Contact Info: Audra Walton 204-0809,
kaleolani.aw@gmail.com, facebook.com/walton.audra

Monday, July 31, 6:30 – 8:00 pm.  English as a Second Language taught by a student from MIIS every Monday and Wednesday evening, 6:30 – 8:00, ending the week of August 21.  Monterey Peace and Justice Center, 1364 Fremont Blvd., Seaside.

Tuesday, August 1, 4:00 – 9:00 pm, Take Action Tuesday, Presented by Indivisible Monterey Bay.  A chance to take action against the Trump Agenda – write letters, postcards and learn new techniques for taking action.  Center for Change, 1238 Fremont Blvd., Seaside.

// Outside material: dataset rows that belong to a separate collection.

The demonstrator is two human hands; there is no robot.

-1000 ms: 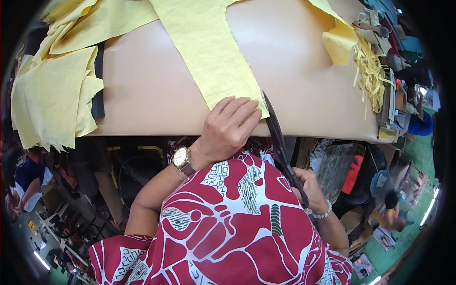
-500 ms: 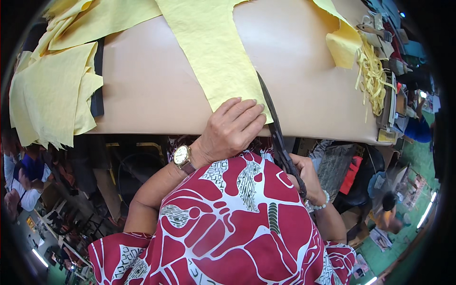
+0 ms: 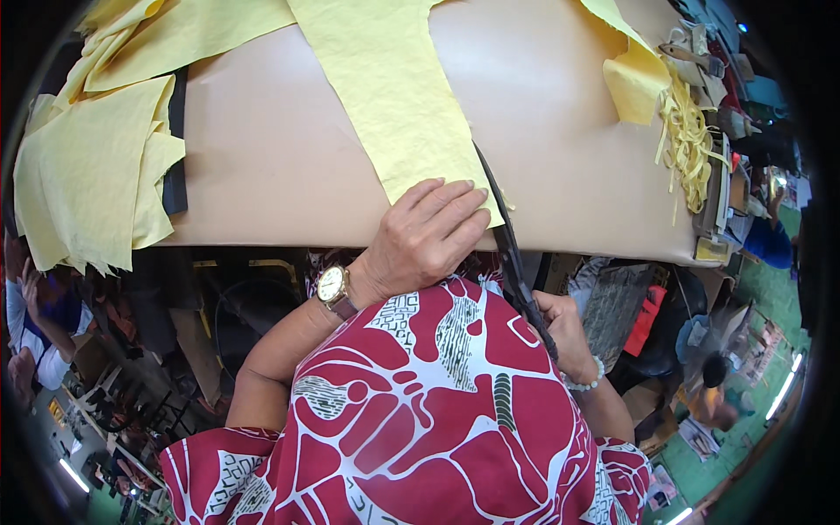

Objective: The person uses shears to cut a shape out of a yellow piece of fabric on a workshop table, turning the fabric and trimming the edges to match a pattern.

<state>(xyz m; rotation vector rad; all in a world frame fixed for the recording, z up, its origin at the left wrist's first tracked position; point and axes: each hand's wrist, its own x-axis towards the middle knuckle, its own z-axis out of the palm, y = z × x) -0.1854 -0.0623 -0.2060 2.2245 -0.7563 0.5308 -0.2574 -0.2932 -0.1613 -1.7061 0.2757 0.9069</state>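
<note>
Tan-topped table (image 3: pixel 262 157), green floor (image 3: pixel 781 302) at right, bright tube lights (image 3: pixel 784 387) toward the lower corners.

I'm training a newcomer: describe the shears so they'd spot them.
Find the tan tabletop, then its near edge. Crossing it right of the left hand are shears gripped by the right hand. Long and dark, they contrast with the yellow cloth.

The camera sat on the person's head, the left one of two, and looked down. It was close to the left hand (image 3: pixel 426 234) and the right hand (image 3: pixel 569 334), near the middle. The red shirt (image 3: pixel 402 437) filled the bottom, and the tan table (image 3: pixel 271 149) reached the top. Its very wide view bent straight edges and had black corners.
</note>
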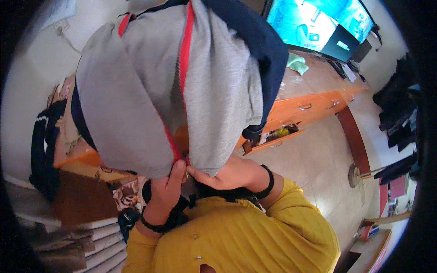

Tuesday, August 1, 6:30 – 8:00 pm, Meeting of the 
Spanish-English Conversation Circle - MIIS student-led.  Weekly conversation circle, multi-level, with half the class conversing in English, and half the class in Spanish.  Led by an MIIS student as part of the Summer Intensive Language Program (SILP).  Walk-ins are welcome.  Last meeting.  Monterey Peace and Justice Center, 1364 Fremont Blvd., Seaside

Wednesday, August 2, 6:30 – 8:00 pm.  English as a Second Language taught by a student from MIIS every Monday and Wednesday evening, 6:30 – 8:00, ending the week of August 21.  Monterey Peace and Justice Center, 1364 Fremont Blvd., Seaside.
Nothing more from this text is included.